Drew noted that community action programs have been in place for almost 50 years. “They’re institutionalized. They work. In Boston, ABCD makes a difference every day for thousands of people, for 80, 000 people and families every year. We have a network of hundreds of neighborhood offices, Head Start centers, Family Planning sites, Fuel Assistance sites throughout the city.
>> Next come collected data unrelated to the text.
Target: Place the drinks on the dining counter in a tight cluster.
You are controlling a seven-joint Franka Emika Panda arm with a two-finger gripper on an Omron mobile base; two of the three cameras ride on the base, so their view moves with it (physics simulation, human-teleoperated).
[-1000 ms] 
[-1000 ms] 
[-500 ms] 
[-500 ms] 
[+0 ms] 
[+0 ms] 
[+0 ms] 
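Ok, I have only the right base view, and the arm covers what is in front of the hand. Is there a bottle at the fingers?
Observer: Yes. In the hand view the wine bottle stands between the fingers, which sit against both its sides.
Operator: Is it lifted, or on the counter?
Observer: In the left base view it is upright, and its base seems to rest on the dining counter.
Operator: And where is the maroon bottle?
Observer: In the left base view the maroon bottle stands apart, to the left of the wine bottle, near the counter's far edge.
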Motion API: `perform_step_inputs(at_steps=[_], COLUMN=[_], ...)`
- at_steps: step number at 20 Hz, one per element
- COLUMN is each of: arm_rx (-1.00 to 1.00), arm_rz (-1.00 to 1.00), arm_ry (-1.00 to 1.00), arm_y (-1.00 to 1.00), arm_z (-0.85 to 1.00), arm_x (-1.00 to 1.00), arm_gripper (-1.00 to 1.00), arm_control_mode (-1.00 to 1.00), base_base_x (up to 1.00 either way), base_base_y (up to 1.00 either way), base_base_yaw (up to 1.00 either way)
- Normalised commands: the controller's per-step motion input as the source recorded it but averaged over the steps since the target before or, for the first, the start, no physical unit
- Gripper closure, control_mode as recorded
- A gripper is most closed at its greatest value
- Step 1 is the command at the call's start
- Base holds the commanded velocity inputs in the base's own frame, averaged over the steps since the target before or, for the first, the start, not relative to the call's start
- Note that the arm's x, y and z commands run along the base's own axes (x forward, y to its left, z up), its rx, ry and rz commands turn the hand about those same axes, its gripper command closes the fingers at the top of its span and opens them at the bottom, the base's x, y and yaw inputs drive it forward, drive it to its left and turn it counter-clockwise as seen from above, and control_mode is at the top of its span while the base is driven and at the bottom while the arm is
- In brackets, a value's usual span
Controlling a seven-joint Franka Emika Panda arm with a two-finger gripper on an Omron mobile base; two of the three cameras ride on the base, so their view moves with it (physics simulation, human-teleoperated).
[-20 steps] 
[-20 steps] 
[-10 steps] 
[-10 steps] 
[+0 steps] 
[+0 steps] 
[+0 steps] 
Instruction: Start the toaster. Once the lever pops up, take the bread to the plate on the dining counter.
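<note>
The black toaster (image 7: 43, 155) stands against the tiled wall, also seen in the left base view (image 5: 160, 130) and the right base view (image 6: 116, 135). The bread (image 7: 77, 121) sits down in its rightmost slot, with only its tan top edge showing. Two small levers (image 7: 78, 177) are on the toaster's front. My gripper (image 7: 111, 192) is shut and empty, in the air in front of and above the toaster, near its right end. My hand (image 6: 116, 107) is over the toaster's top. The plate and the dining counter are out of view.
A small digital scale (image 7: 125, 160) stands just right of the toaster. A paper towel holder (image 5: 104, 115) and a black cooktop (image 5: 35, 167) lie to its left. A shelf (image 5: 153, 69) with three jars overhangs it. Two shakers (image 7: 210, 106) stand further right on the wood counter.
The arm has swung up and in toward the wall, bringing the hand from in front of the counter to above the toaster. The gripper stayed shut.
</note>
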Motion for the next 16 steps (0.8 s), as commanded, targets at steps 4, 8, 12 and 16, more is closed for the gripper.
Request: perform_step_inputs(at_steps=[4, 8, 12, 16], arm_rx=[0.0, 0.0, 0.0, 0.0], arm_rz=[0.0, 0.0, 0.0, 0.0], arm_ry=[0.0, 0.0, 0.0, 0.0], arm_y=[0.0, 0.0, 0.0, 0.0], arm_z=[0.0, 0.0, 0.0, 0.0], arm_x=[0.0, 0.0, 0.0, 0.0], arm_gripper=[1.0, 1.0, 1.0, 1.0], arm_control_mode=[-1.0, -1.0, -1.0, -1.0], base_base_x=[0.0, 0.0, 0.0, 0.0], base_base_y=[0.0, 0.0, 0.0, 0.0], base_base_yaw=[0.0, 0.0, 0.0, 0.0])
ABCD is everywhere for people who need help.
He pointed out that ABCD gets people on their feet, in jobs, paying taxes, and that every CSBG dollar is multiplied 20 times over in private and public funds raised to support community programs and meet needs. “ABCD and the other 1,000 community action agencies around the country are the best investments in economic progress any administration can make,” Drew said.
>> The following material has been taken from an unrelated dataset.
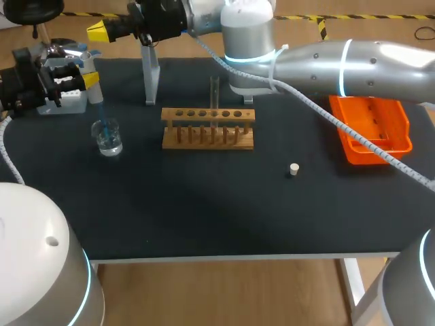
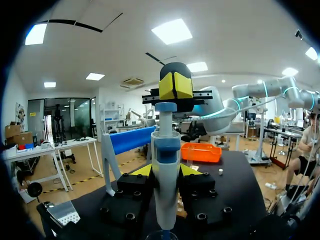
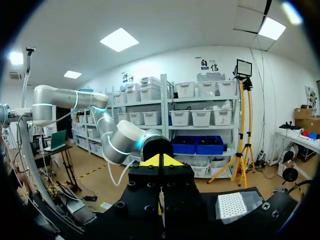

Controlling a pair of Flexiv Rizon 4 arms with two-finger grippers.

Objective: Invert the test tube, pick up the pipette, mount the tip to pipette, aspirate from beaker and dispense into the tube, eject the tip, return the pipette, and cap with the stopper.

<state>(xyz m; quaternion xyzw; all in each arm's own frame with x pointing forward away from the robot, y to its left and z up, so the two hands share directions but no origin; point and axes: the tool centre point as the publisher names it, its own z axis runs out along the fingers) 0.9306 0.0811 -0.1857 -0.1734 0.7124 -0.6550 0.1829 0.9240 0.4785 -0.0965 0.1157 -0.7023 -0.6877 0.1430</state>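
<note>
Aspirating step: left gripper clamped the pipette w/ tip in beaker. Right gripper (fingers pressed together, empty) sat atop its plunger. Next prob. needed a slow release.

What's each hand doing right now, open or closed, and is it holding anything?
Left hand: closed on the pipette.
Right hand: closed, tips together, holding nothing.

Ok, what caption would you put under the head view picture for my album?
Left gripper holds the pipette, tip in the beaker; right gripper hovers by its top.
</note>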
Right now ABCD is helping more than 26,000 low-income families survive a bitter Northeast winter with its Fuel Assistance program, launching the Earned Income Tax Credit campaign that will help close to 10,000 working poor families access up to $6,500 each in tax credits, providing Head Start and child care services for 2,400 children and their families, and beginning recruitment for 5,000 inner-city youth for the agency’s summer jobs and education program.
National Network Serving Poor in Danger
Drew said that since citing community action for cuts in the State of the Union address, reports indicate that the Obama budget will request a 50 percent cut in the Community Service Block Grant (CSBG) funding that provides the base for vital ABCD programs in its 15 neighborhood-based centers. In addition the administration is expected to propose doing away with the other 50 percent of CSBG funding provided to community action programs through a state formula and substituting performance-driven grants modeled on the controversial “Race to the Top” education program.
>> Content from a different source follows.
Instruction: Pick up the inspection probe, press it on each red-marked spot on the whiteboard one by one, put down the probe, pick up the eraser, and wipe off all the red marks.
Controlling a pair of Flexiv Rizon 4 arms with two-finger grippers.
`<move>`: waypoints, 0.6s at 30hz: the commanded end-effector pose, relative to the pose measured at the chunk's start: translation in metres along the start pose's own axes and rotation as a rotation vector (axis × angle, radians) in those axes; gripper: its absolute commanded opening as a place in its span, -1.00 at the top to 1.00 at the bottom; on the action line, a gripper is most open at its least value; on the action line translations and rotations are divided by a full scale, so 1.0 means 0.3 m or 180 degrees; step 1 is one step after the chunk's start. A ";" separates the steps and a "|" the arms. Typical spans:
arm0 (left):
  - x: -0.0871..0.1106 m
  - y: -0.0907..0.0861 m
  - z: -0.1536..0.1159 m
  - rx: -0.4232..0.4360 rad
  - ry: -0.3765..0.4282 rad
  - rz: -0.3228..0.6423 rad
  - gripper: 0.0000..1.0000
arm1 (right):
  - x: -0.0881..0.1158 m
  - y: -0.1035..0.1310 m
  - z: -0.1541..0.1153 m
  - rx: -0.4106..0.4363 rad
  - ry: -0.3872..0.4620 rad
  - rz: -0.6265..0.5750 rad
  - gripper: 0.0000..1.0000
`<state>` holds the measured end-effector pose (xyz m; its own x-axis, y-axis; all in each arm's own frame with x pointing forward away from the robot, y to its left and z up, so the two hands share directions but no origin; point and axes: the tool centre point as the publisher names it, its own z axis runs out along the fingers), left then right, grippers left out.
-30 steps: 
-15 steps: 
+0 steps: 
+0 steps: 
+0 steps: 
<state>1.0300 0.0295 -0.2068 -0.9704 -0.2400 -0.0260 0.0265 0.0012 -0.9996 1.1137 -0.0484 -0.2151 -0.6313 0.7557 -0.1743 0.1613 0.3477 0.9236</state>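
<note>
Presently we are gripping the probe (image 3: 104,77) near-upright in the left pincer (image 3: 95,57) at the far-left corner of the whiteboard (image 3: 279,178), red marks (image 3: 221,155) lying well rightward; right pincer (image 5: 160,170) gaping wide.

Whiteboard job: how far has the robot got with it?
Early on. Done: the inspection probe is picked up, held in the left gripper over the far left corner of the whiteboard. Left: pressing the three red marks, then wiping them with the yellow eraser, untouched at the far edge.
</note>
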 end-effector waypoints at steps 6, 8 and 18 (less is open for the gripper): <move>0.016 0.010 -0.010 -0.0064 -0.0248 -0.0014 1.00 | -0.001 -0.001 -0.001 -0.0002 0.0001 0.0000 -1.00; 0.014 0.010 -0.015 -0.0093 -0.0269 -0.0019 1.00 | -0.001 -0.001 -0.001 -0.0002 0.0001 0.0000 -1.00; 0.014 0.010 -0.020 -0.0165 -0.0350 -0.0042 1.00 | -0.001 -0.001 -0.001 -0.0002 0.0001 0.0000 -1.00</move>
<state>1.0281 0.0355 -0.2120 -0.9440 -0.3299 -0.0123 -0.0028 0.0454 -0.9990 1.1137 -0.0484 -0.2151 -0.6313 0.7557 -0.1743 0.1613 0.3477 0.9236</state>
“In effect, it’s a 100 percent cut for community action,” said Drew. “They will wipe out the network that has meant an investment in the future for America’s families and an ongoing boost for the nation’s economy,” said Drew. “These are the programs that Tea Party affiliates would embrace! These are programs that give a hand up, not a hand out. We are all about economic opportunity.”
CSBG funding for ABCD primarily supports the activities of its 15 neighborhood sites, each of which bolsters that money with a host of grants and fundraising activities. “CSBG is the seed money – we leverage it in a million, creative ways to build programs and opportunities,” Drew said.
Nationally, the CSBG budget is approximately $622 million with Massachusetts receiving $17 million which is designated to 24 community action programs including ABCD.
About ABCD:
ABCD serves more than 80,000 low-income Boston-area residents through its central offices and a decentralized network of Neighborhood Service Centers (NSCs), Head Start centers, Family Planning sites and Foster Grandparent sites. Programs and affiliations include Fuel Assistance; Head Start; Child Care Services; Child Care Choices of Boston; Education; Career Development; Housing and Homelessness Services; Health Services; Family Planning; Urban College of Boston; University High – an Alternative High School; Ostiguy High School for high school students in recovery; Weatherization; Foster Grandparents; Elder Services; Intergenerational Programs; Food Pantries in several Boston neighborhoods; management of the Combined Federal Campaign (CFC), Commonwealth of Massachusetts Employees Charitable Campaign (COBECC) and City of Boston Employees Charitable Campaign (COBECC); advocacy and consumer services.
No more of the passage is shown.